WHAT YOU WILL DO :: Beginning at the line that contains "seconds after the", reproduce the entries below exactly, ending with the line that contains "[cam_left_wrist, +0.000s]". Omit each picture.

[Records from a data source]
+--

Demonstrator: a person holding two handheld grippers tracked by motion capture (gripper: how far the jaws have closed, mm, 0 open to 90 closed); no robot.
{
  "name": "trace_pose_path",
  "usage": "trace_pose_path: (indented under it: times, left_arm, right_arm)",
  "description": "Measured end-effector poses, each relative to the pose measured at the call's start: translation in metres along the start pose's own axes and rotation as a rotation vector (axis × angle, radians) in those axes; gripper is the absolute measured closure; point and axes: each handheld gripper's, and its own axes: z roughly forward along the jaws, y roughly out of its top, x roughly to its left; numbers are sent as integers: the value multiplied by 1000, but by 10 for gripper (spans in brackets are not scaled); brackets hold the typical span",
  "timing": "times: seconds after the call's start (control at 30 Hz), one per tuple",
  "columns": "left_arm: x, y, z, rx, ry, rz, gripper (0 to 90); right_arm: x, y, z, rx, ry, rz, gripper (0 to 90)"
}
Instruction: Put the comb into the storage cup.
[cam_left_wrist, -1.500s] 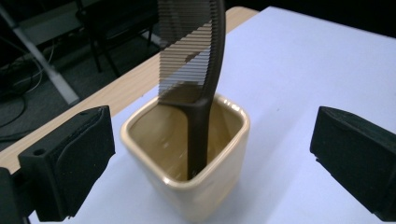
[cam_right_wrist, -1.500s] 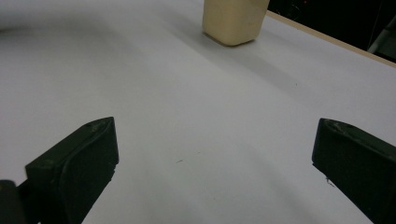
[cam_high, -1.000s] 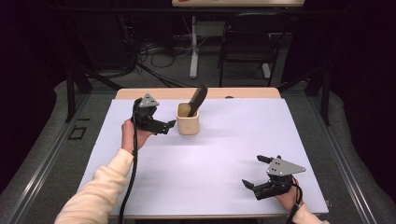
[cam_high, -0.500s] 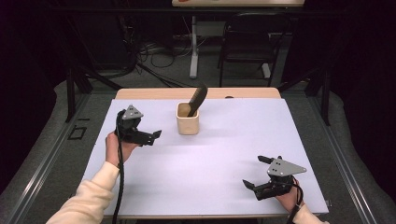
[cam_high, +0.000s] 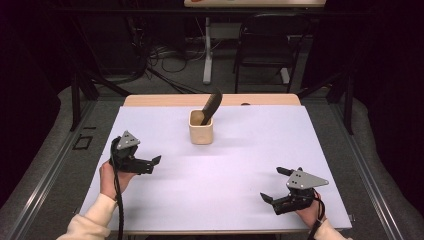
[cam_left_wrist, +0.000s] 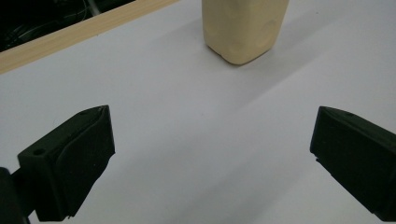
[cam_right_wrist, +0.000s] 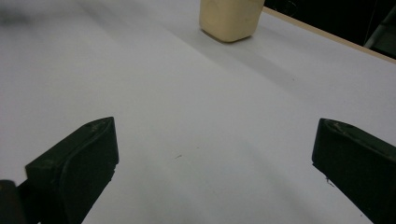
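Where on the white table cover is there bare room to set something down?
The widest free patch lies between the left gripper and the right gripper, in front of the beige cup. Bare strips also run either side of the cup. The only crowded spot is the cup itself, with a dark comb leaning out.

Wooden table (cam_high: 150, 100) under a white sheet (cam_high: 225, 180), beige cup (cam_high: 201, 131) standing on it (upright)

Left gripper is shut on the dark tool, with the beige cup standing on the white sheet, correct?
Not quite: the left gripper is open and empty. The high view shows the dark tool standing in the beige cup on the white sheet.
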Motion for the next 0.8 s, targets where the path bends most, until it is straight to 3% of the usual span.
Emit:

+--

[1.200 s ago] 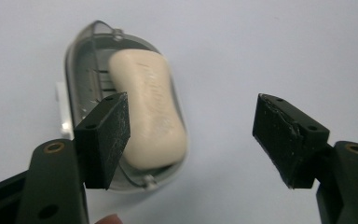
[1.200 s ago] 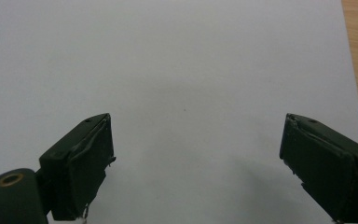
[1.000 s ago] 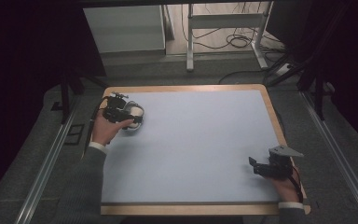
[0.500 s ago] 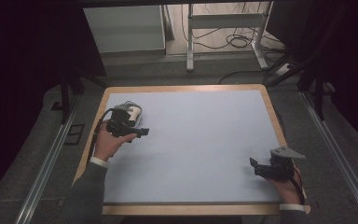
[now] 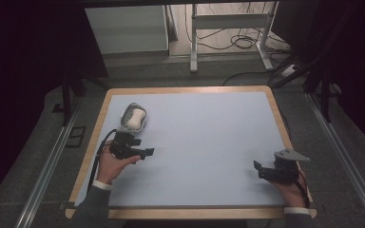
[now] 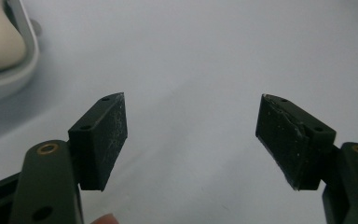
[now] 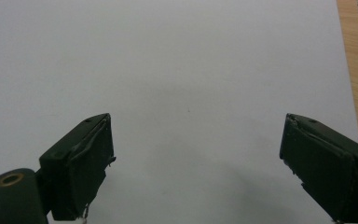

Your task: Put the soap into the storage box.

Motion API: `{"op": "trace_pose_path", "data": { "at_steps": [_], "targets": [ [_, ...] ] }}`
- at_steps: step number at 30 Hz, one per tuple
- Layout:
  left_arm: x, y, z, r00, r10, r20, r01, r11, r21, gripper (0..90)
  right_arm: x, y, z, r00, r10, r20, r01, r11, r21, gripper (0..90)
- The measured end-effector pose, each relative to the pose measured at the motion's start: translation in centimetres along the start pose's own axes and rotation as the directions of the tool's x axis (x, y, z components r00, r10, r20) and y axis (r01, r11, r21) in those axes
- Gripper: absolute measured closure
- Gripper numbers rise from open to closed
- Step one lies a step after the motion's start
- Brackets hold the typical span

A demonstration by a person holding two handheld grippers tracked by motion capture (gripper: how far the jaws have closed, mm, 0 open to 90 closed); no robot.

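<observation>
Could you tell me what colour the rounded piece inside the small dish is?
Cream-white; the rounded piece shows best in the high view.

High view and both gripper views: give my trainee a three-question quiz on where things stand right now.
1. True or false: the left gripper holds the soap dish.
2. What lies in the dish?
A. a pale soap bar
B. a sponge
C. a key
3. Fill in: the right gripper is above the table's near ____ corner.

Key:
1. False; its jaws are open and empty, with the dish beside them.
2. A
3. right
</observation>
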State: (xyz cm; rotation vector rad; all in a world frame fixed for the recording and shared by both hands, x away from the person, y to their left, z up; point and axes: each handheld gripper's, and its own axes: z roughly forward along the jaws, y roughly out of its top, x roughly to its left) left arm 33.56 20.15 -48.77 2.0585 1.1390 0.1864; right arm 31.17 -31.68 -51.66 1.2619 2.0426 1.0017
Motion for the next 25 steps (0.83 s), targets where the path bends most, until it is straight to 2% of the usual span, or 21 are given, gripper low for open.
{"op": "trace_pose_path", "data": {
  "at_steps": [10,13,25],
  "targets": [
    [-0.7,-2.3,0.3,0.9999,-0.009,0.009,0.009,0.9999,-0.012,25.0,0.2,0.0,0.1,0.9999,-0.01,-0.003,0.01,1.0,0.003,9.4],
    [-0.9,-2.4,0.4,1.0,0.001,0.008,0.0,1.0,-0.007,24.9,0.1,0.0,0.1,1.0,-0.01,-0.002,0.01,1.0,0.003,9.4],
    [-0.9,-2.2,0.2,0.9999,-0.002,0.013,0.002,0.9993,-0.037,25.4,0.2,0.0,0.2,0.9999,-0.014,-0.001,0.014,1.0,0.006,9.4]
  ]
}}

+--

ANSWER AREA ::
  "timing": "times: seconds after the call's start (control at 30 Hz), one per tuple",
  "columns": "left_arm: x, y, z, rx, ry, rz, gripper (0 to 90); right_arm: x, y, z, rx, ry, rz, gripper (0 to 90)"
}
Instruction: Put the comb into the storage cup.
[cam_left_wrist, -1.500s] 
[cam_right_wrist, -1.500s] 
[cam_high, -1.000s] 
[cam_high, -0.500s] 
[cam_high, +0.000s] 
[cam_left_wrist, +0.000s] 

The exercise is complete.